-- Data to use follows --

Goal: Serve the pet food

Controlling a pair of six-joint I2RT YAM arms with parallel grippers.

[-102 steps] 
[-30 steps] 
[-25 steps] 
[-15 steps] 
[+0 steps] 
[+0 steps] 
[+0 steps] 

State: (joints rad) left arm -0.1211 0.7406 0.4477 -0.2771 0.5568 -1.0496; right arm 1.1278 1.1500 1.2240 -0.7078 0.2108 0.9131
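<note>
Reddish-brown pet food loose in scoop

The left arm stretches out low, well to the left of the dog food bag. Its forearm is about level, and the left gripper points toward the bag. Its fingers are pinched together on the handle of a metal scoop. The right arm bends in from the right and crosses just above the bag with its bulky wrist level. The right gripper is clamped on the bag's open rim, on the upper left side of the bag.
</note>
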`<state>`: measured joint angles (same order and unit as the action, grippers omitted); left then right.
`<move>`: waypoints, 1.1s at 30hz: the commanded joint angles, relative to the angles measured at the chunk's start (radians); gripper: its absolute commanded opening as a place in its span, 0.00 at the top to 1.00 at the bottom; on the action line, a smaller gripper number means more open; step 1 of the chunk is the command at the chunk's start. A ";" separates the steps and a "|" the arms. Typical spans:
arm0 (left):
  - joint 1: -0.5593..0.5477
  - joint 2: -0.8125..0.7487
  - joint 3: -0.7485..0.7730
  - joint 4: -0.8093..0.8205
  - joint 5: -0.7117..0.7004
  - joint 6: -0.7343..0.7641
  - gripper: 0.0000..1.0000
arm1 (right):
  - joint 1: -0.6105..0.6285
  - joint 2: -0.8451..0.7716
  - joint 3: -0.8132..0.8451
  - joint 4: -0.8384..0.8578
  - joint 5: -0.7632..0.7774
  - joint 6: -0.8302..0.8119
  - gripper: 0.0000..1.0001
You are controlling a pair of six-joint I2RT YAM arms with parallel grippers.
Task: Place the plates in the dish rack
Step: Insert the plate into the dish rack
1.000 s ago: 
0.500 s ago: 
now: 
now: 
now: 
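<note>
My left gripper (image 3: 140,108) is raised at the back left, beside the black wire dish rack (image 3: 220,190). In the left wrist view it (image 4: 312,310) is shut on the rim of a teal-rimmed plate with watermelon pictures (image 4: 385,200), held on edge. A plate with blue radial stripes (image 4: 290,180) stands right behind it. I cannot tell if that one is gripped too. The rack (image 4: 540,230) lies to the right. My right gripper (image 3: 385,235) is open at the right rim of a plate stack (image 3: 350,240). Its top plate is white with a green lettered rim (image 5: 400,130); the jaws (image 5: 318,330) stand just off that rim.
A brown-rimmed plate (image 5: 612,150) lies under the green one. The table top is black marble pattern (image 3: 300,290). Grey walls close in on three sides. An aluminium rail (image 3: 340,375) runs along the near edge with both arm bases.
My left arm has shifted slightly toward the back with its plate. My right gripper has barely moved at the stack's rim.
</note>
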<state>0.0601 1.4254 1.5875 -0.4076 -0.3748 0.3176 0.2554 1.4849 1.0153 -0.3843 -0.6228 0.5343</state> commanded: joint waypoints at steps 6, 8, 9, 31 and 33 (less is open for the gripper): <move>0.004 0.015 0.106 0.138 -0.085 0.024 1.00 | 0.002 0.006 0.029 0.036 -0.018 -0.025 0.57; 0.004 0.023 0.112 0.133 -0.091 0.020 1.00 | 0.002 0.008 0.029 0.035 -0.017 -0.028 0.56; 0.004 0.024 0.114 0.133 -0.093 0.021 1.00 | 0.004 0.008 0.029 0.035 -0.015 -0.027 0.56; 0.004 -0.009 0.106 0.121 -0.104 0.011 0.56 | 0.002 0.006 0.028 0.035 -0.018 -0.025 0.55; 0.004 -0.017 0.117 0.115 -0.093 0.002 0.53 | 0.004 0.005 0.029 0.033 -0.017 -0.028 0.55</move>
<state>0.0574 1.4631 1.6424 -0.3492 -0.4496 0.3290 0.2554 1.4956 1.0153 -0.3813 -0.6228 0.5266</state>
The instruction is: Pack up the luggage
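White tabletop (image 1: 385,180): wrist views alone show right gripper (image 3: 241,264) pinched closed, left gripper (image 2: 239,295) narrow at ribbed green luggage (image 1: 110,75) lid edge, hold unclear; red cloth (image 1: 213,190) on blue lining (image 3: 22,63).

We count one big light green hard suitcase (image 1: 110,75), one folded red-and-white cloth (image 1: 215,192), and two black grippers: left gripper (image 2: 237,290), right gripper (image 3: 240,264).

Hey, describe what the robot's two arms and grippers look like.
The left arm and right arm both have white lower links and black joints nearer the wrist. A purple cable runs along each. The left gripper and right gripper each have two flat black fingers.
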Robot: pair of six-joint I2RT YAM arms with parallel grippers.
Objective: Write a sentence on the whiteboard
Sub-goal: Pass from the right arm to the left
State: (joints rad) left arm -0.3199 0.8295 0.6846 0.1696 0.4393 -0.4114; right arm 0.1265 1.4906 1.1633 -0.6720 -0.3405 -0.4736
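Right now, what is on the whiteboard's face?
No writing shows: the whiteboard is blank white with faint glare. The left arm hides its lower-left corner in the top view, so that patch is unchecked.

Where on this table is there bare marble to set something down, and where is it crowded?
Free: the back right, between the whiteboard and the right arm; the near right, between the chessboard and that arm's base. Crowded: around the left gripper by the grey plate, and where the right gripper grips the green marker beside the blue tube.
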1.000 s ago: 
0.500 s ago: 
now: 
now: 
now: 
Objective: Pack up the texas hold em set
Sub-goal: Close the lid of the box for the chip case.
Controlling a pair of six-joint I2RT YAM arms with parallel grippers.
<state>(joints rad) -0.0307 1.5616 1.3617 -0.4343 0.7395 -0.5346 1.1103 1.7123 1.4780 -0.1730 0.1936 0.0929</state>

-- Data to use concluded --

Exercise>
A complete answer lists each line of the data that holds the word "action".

Written reply>
`<state>`: measured joint angles (same order and unit as the action, grippers omitted); left then right.
`<move>`: waypoints, 1.1s at 30hz: the commanded joint angles, relative to the angles measured at the chunk's start (radians); gripper: its absolute commanded opening as a place in its span, 0.00 at the top to 1.00 at the bottom; on the action line, a smaller gripper number means more open; step 1 of the chunk is the command at the chunk's start. A ";" separates the steps and a "|" the arms. Typical spans:

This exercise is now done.